#### What is being asked:
Please reproduce all the data exactly as written and omit the pictures.

----------

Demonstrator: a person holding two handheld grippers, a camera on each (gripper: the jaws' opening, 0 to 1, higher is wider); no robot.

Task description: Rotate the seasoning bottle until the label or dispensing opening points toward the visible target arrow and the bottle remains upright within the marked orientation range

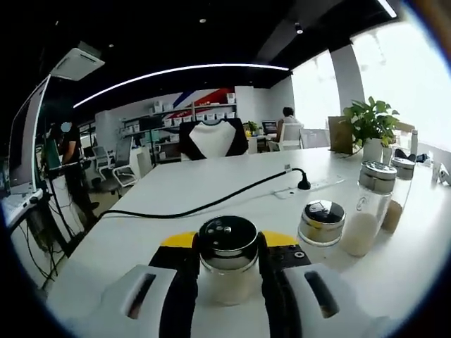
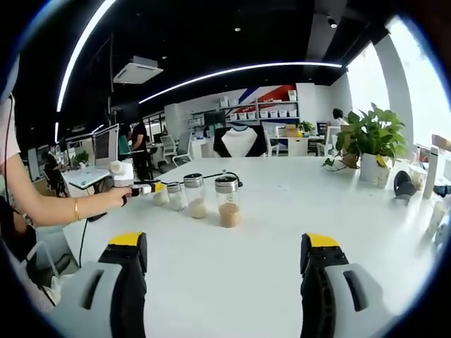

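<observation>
Seasoning bottle (image 1: 227, 257) upright between left claw (image 1: 227, 262) jaws, gripped.

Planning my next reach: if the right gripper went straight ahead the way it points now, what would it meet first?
Bare white table between its open fingers, then probably the seasoning bottle with brown contents, nearest of the row. Depth is hard to judge in this fisheye view.

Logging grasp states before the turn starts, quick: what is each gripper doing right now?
Left gripper: shut on the seasoning bottle, fingers on both sides of it below its metal cap.
Right gripper: open, holding nothing, above the white table.
</observation>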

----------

#### Task answer:
Demonstrator: a person holding two handheld grippers, a camera on each (gripper: the jaws' opening, 0 to 1, higher is wider); no robot.

Task description: Rotate the seasoning bottle until the label or dispensing opening points toward the visible target arrow and the bottle remains upright within the marked orientation range


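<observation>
Seasoning bottle (image 1: 227, 257) upright between left claw (image 1: 227, 262) jaws, gripped.

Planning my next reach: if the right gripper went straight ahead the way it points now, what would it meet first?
Bare white table between its open fingers, then probably the seasoning bottle with brown contents, nearest of the row. Depth is hard to judge in this fisheye view.

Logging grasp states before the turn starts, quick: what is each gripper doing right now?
Left gripper: shut on the seasoning bottle, fingers on both sides of it below its metal cap.
Right gripper: open, holding nothing, above the white table.
</observation>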

This output completes the exercise.